I have not yet told you about my object. In destroying this object with care, I came to see that it had actually been destroyed long ago. The object I had brought along was a wave captured in a jam jar. This seemed a suitable object, since I work among innovators who design and develop technological devices and infrastructures for capturing ocean waves to transform them into renewable energy. Smashing the jar with a hammer and seeing the water disappear into the gravel on the floor of the design space, taught me something new about waves: they cannot survive capture. If there is any ontology to waves it is surely only of movement and flow. Realizing that the wave had already been destroyed at the moment of capture made me wonder anew about the relations of energy engineers and waves. And wonder turned into analytical puzzlement: How to capture movement without stopping it? In developing technologies to harness energy from ocean waves, physics certainly helps. But what about metaphysics?
The moment delivering me to new insight about the ontology of fluid objects extended into a conversation with Kasper one night at dinner and formed a broader and pressing question: How to form relations with a world that is differently composed than the one you know? In the case of wave energy, engineering is part of the answer, but what are the other parts and how do they hang together. In the case of religious practices in West Africa, various kinds of amplification is certainly part of the answer, but what about the other parts and how do they hang together? Indeed, how to form passages to a world of movement and energy (or a world of gods and spirits) when the tools you have at your disposal need to be static to stand against the very movement they seek to capture?
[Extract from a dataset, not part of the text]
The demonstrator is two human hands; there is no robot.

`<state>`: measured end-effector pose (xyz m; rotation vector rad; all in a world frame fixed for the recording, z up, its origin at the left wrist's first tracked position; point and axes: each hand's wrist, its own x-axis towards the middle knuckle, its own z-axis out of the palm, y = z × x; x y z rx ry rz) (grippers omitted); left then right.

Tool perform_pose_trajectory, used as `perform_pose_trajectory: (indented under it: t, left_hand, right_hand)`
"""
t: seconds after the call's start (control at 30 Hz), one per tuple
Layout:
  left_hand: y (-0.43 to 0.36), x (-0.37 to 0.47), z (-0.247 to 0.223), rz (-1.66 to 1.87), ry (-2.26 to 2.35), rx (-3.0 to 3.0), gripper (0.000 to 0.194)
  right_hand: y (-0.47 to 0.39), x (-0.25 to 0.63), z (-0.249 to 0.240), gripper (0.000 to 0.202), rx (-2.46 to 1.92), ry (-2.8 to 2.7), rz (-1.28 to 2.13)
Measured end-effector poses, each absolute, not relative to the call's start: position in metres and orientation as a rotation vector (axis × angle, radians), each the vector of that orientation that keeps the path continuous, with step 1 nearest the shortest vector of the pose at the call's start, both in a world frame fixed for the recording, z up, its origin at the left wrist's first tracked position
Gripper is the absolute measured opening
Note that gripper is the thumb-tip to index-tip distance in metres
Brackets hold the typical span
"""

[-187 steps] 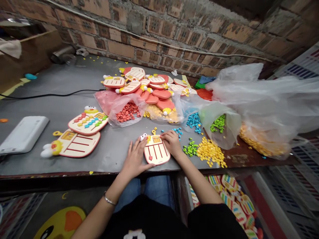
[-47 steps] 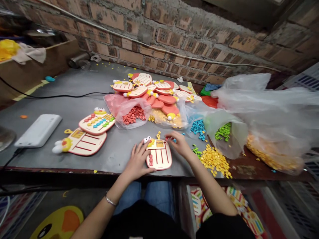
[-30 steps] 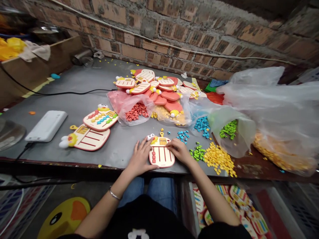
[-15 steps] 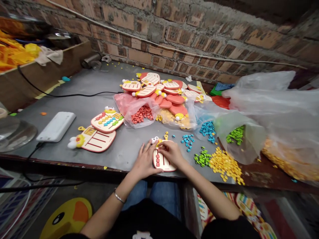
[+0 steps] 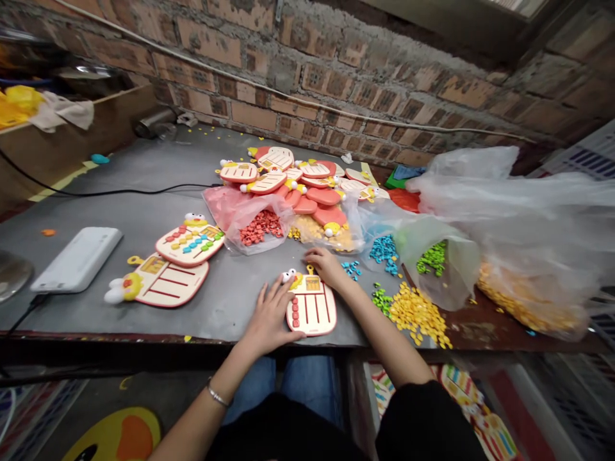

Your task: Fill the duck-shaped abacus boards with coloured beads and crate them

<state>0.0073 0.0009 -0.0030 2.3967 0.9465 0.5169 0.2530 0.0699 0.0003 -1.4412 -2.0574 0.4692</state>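
A cream toy board with a red rim lies in front of me, with slots, a yellow duck-like head with bulging eyes and a yellow ring. Red beads fill its leftmost slot; the other slots are bare. My left hand grips the board's left side, thumb at the lower edge and fingers near the head. My right hand is just beyond the ring, over the table, its fingers loosely bent and slightly apart; no piece shows in them. Blue beads lie just right of it.
Green beads and yellow beads are heaped at right. Bags hold red beads, blue beads and green beads. Boards are piled behind. Left are a filled board, an unfilled board and a white power bank.
My right hand has left the board's red-bead slot and moved up past the ring. My left hand stays on the board. The view has shifted to the right.
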Motion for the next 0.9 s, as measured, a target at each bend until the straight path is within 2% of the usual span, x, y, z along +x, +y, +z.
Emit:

Fig. 1: Wave energy capture technology maintenance. Photo by Louise Torntoft Jensen
As I said at the beginning, I think of the Comedy of Things as an experiment in how to ally with objects in such a way as to expand our own registers for seeing worlds. Comedy has thus enabled me to rethink energy worlds. Conversely, it might also help energize anthropology.
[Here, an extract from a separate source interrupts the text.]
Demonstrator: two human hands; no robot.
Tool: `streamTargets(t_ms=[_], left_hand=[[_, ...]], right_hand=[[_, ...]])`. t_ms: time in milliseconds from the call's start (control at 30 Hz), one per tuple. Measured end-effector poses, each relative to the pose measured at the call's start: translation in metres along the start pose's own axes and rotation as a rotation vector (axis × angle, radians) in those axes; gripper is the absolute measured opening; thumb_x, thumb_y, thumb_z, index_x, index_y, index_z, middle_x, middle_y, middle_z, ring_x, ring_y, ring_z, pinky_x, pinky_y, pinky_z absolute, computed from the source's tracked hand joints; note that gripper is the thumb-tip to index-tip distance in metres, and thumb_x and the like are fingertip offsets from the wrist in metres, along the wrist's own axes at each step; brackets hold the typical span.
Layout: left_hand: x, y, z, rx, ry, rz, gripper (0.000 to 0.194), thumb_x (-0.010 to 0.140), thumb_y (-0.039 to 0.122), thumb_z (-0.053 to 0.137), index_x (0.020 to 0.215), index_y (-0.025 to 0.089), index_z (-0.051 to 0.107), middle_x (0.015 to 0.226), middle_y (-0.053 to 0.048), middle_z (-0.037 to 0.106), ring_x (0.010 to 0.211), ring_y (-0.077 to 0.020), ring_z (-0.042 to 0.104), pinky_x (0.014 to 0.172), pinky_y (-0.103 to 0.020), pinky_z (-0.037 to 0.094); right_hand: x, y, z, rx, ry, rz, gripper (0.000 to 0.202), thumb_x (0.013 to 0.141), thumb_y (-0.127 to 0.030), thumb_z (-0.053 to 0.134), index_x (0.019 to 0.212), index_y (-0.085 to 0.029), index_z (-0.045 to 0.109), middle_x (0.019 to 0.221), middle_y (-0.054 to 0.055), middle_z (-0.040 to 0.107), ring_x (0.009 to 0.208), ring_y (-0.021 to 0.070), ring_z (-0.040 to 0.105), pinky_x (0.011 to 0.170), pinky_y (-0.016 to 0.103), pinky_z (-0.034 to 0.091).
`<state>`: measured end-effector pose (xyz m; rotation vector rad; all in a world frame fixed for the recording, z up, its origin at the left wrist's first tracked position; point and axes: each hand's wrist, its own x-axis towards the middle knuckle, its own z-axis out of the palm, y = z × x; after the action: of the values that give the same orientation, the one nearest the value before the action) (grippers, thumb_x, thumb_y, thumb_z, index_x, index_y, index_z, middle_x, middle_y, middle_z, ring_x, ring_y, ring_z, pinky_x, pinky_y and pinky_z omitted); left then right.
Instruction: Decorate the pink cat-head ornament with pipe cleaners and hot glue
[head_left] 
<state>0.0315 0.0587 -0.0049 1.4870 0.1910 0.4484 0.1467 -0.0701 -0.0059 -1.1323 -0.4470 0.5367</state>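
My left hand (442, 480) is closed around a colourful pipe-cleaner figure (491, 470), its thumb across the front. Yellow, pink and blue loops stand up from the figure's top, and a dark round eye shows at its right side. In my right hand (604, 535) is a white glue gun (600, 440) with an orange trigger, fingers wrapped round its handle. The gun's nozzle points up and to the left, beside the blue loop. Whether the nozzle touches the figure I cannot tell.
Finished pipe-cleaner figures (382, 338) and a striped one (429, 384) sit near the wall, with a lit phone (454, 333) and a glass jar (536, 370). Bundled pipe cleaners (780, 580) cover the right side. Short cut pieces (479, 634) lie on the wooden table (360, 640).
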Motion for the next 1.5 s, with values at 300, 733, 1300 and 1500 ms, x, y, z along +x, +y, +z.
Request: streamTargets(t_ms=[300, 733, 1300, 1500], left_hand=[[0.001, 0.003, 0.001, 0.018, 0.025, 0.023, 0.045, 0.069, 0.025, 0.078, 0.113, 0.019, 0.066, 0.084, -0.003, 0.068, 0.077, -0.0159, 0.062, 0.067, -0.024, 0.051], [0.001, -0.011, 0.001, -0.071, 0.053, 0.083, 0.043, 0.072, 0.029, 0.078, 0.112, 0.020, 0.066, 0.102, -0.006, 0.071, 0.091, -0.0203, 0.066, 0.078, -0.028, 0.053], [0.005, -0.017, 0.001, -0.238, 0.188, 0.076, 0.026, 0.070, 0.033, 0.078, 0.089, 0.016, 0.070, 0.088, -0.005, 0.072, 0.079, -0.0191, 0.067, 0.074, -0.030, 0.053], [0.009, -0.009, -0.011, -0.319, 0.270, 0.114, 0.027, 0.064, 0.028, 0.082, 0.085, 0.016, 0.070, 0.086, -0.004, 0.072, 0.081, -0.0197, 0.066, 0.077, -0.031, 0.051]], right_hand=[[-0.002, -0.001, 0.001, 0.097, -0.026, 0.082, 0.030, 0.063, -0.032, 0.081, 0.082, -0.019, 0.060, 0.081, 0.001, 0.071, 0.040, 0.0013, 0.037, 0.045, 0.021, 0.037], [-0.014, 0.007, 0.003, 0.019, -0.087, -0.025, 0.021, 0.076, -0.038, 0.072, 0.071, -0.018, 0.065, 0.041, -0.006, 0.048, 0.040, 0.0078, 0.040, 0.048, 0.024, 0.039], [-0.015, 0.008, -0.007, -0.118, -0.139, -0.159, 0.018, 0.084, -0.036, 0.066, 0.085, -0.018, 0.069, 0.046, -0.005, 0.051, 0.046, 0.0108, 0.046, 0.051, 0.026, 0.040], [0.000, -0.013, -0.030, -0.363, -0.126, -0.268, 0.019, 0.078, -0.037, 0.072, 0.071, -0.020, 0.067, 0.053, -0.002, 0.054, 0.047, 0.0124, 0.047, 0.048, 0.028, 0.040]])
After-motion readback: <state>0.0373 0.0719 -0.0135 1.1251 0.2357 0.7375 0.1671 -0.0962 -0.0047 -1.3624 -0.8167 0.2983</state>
However, although our experimental tinkering with objects was comic it obviously did not create a passage into the world of comedy. On the back of Alberto’s comment that the Comedy of Things might set new standards for anthropological knowledge making in the future, I would like to suggest that energizing anthropology through new standards depends on further experimenting with our forms of experimentation. With rules: as exemplified by our systematic, yet unwanted process of destruction. With bodies: as in the various choreographies that emerged (in contrast to moving objects around, the bodily choreographies were much harder to document). And with forms of witnessing: Comedy of Things adds to the conventional repertoires of anthropological presentation through the exhibition, the web site and the comments and practices they instigate. Further experimentation in these multiple registers might help anthropology know how and what it is that it knows.
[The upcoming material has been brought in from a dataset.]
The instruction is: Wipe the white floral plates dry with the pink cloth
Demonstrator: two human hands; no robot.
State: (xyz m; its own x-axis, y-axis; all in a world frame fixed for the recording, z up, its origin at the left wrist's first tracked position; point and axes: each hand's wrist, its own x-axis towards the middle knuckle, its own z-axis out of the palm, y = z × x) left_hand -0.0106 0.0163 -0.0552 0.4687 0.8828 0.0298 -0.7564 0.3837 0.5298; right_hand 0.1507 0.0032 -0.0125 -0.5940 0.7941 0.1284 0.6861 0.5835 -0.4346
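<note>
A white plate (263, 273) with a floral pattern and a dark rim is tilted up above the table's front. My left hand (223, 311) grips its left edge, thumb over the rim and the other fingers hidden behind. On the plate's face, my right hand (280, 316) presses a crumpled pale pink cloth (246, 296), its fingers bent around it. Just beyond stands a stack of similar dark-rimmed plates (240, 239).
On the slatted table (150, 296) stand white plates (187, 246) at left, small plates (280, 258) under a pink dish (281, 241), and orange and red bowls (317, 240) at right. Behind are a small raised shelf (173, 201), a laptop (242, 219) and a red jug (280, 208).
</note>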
Afterthought: Destroying the objects from our ‘primary site of origin’ did not seem to have the capacity to create a passage or rearticulate what those sites were like. Perhaps we were simply not able to enter this territory and be vocal about such passages. Or, which is more likely to be the case, rearticulating these worlds needed other methods than destroying with care.
Strathern, M. (1996), Cutting the Network, The Journal of the Royal Anthropological Institute, 2(3): 517-535.
Strathern, M. (2014), Reading relations backwards. Journal of the Royal Anthropological Institute, 20: 3–19.